This is more powerful than a quantum computer. The problem with quantum computers is that it takes ages to extract an answer, but in this you can read the answers quickly and do the task in parallel.

So now we have:

IP : class of problems solvable in polytime by a deterministic algorithm
NP (Non-Deterministic Polynomial) : class of problems solvable in polytime by an N-D algorithm

Now SAT is NP-Complete, hence we give a “proof”.

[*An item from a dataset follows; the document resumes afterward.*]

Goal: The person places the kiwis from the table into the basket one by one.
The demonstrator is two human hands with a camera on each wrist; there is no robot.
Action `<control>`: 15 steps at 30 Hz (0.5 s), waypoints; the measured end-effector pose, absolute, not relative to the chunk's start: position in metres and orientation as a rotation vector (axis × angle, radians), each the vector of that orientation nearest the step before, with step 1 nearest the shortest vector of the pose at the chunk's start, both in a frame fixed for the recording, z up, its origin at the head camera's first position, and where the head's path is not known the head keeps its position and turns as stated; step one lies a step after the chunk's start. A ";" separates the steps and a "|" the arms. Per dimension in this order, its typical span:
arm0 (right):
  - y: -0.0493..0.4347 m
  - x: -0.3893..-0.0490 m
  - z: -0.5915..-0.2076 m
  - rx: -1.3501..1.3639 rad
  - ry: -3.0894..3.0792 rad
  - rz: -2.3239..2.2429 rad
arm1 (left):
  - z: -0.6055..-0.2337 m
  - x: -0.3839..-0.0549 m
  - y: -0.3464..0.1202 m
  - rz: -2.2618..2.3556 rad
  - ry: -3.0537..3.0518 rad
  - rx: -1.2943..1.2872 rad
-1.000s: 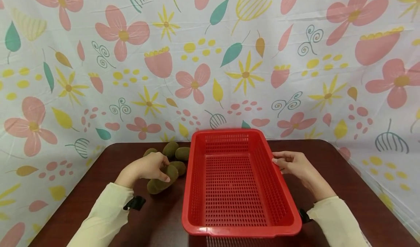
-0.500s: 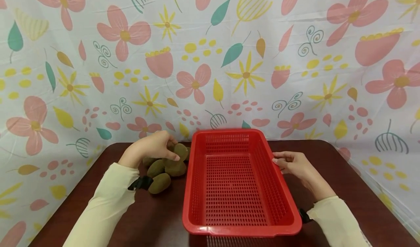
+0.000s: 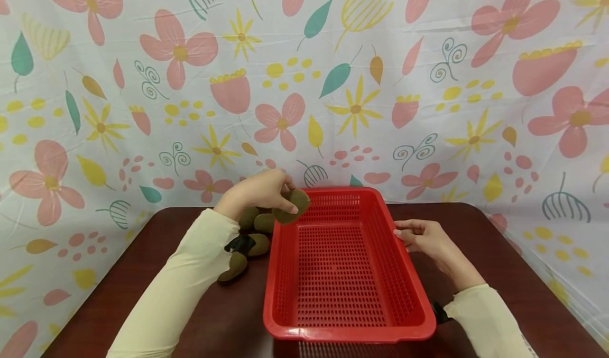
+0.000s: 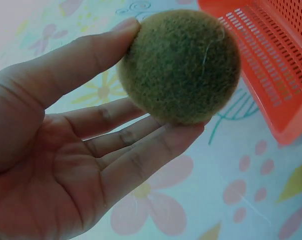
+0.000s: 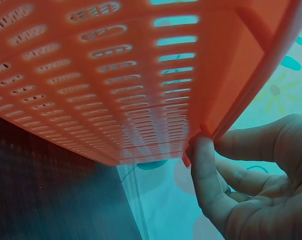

Cooke’s Theorem    SAT is NP-Complete

We have to show every problem $Q \in NP$ has a $Q \rightsquigarrow SAT$

By definition, if $Q \in NP$, then $\exists$ non-deterministic algorithm $A$ that solves $Q$ in polytime (on any instance $x \in Q$). We will show that we can mimic any non-deterministic algorithm using poly-sized SAT formulation! Specifically, given $A$ and an instance $x \in Q$ find a SAT instance $S$ s.t. $S$ is satisfiable iff $A$ outputs YES on $x \in Q$

How can we possibly prove this?

First, we create a simple programming language for NP algorithms and show SAT can implement it. The language has the following properties:

  1. It is word based
    • Physical memory requirements
      • There are W words
      • There are B bits/word
    • The running time is $T \le poly(n)$
    • There are I instructions
  2. Operations
    • Logical operations
      • e.g. -, +, /, AND, OR, NOT, etc.
    • Relational operators
      • e.g. $ \le, \ge, = $
  3. Assignment Statements
    • variable assignment
    • simple expression
    • $ \text{Choice}(S) $
  4. Conditional statements
    • if ____ then (goto) ____ else endif
    • Using this we can get while, repeat, switch/case, etc.
  5. Output Statements
    • We just need to be able to output YES/NO in this case.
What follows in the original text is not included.